#### PROBLEM DESCRIPTION
The exact lines of the listing, from its first through the line that contains "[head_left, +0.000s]", are to make up the answer, and pictures are to be left out.
BEGIN RECORDED INFORMATION
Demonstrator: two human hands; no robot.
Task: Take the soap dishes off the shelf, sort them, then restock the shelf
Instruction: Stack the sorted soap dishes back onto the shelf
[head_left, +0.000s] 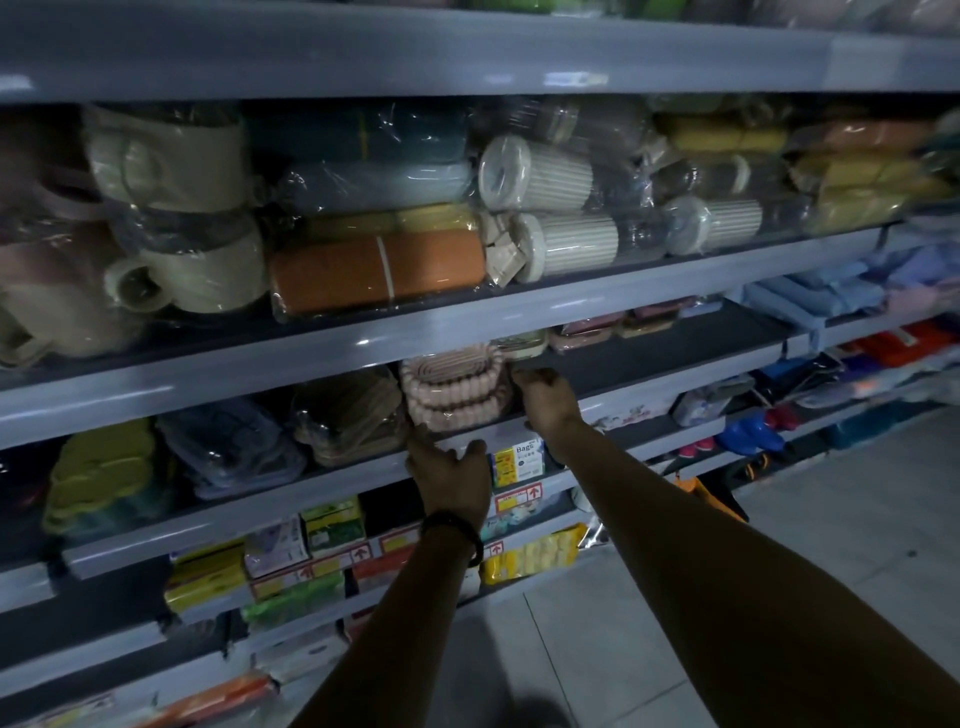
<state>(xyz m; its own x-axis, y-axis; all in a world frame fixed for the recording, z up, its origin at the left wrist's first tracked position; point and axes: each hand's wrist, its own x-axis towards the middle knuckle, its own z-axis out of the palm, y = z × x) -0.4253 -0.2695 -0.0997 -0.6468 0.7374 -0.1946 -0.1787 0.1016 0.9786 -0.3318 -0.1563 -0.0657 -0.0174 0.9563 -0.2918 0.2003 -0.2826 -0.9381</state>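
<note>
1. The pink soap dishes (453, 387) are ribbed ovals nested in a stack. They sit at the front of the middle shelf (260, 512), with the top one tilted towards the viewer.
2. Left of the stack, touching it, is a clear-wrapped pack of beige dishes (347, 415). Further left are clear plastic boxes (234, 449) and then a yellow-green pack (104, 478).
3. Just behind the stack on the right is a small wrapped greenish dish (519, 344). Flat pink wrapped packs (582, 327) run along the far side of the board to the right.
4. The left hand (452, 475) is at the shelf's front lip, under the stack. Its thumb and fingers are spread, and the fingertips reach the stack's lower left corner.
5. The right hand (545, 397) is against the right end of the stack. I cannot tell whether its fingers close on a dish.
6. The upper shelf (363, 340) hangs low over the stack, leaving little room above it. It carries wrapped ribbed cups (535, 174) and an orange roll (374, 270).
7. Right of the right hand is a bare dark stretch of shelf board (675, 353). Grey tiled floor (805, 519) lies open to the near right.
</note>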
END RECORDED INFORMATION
#### SOLUTION
Demonstrator: two human hands; no robot.
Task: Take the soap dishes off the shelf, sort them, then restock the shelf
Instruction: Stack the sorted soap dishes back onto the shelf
[head_left, +0.000s] 

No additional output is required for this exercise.